— EXERCISE AIM —
Pull out all lines from the listing below in which the word "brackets" appears.

— DATA PROVIDED —
★ ★ ★
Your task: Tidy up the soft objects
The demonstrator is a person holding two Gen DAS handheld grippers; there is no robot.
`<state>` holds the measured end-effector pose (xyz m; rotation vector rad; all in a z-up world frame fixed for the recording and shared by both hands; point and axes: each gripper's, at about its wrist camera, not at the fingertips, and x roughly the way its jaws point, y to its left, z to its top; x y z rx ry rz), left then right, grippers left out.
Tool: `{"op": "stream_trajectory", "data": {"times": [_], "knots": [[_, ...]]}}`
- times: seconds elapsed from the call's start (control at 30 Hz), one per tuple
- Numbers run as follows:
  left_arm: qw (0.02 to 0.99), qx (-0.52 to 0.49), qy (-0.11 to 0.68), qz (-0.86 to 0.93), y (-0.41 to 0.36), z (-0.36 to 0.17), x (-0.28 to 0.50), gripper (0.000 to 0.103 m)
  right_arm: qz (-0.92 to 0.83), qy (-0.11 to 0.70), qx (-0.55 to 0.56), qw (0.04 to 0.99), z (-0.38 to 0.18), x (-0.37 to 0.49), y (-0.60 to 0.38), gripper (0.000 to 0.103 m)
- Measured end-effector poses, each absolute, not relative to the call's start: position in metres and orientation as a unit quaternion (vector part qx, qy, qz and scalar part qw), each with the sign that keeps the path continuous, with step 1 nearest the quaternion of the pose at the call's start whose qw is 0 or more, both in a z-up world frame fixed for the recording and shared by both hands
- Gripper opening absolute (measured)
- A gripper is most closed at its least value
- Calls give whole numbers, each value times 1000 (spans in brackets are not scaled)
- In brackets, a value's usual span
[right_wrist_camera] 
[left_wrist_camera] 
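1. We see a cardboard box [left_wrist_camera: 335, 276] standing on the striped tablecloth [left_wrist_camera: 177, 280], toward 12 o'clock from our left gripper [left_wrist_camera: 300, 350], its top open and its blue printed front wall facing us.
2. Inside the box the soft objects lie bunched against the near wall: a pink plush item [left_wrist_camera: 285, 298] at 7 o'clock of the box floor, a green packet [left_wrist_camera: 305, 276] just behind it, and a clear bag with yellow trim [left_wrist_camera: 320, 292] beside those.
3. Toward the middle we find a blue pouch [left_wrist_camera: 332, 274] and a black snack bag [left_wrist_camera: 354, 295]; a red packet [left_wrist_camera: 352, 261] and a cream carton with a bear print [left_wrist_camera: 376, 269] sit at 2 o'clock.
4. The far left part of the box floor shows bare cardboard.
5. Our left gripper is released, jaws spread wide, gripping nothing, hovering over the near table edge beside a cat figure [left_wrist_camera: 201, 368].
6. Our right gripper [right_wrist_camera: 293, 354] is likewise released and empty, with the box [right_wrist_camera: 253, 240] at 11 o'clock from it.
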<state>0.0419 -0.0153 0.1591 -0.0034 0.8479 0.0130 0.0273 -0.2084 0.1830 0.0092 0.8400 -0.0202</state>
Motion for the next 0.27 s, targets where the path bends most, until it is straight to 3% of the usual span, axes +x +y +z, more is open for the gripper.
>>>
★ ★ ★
— TASK SOLUTION —
- Calls give whole numbers, each value times 1000 (spans in brackets are not scaled)
- In brackets, a value's usual span

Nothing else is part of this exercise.